Re: [DISCUSS] FLIP-446: Kubernetes Operator State Snapshot CRD

2024-04-19 Thread Robert Metzger
Hi Mate,
thanks for proposing this, I'm really excited about your FLIP. I hope my
questions make sense to you:

1. I would like to discuss the "FlinkStateSnapshot" name and the fact that
users have to use either the savepoint or checkpoint spec inside the
FlinkStateSnapshot.
Wouldn't it be more intuitive to introduce two CRs:
FlinkSavepoint and FlinkCheckpoint
Ideally they can internally share a lot of code paths, but from a users
perspective, the abstraction is much clearer.

2. I also would like to discuss SavepointSpec.completed, as this name is
not intuitive to me. How about "ignoreExisting"?

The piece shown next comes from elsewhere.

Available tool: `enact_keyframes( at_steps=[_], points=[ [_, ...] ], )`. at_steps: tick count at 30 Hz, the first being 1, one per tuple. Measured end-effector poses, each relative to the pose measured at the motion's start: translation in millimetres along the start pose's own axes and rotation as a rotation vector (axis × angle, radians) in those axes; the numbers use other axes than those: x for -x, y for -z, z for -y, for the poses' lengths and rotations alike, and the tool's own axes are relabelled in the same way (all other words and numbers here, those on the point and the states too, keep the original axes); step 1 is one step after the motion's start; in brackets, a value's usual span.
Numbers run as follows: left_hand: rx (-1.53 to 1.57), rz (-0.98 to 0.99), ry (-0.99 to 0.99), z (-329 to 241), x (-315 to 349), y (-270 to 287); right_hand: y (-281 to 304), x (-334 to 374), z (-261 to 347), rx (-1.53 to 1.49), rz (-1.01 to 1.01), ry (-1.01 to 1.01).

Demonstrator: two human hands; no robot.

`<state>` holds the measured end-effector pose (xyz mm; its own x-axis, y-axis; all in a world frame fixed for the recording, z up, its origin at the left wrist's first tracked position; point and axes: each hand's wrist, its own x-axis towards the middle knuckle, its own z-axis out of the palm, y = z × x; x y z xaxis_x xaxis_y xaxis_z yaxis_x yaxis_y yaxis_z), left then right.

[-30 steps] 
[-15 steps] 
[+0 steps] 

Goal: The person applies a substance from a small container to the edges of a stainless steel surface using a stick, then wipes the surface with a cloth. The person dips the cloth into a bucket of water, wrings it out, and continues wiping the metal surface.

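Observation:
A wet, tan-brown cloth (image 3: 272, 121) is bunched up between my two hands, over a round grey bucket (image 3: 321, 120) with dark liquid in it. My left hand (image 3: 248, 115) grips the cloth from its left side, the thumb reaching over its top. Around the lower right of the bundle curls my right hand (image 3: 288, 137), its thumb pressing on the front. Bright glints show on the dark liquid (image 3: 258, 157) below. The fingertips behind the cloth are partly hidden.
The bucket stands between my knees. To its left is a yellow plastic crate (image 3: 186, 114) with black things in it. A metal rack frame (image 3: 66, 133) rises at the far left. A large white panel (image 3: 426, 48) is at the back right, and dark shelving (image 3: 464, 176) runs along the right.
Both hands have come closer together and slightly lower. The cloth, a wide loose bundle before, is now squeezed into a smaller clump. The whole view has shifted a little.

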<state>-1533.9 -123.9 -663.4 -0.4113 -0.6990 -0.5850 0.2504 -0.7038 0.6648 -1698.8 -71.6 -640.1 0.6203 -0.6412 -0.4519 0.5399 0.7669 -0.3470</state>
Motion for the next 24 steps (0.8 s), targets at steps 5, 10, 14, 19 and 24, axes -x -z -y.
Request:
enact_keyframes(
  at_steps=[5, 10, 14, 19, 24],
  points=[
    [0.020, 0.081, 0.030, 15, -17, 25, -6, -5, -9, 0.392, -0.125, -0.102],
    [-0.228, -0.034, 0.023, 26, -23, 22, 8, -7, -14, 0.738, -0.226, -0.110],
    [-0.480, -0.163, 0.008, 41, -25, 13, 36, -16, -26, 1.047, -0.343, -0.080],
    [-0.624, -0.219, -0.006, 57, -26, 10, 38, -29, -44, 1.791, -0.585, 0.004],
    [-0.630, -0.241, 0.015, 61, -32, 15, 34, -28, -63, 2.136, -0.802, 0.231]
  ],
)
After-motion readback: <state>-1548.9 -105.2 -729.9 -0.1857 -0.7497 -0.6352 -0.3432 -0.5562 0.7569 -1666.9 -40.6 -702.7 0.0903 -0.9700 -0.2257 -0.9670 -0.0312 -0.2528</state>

3. The FLIP proposal seems to leave error handling to the user, e.g. when
you create a FlinkStateSnapshot, it will just move to status FAILED.
Typically in K8s with the control loop stuff, resources are tried to get
created until success. I think it would be really nice if the
FlinkStateSnapshot or FlinkSavepoint resource would retry based on a
property in the resource. A "FlinkStateSnapshot.retries" number would
indicate how often the user wants the operator to retry creating a
savepoint, "retries = -1" means retry forever. In addition, we could
consider a timeout as well, however, I haven't seen such a concept in K8s
CRs yet.
The benefit of this is that other tools relying on the K8s operator
wouldn't have to implement this retry loop (which is quite natural for
K8s), they would just have to wait for the CR they've created to transition
into COMPLETED:

3. FlinkStateSnapshotStatus.error will only show the last error. What about
using Events, so that we can show multiple errors and use the
FlinkStateSnapshotState to report errors?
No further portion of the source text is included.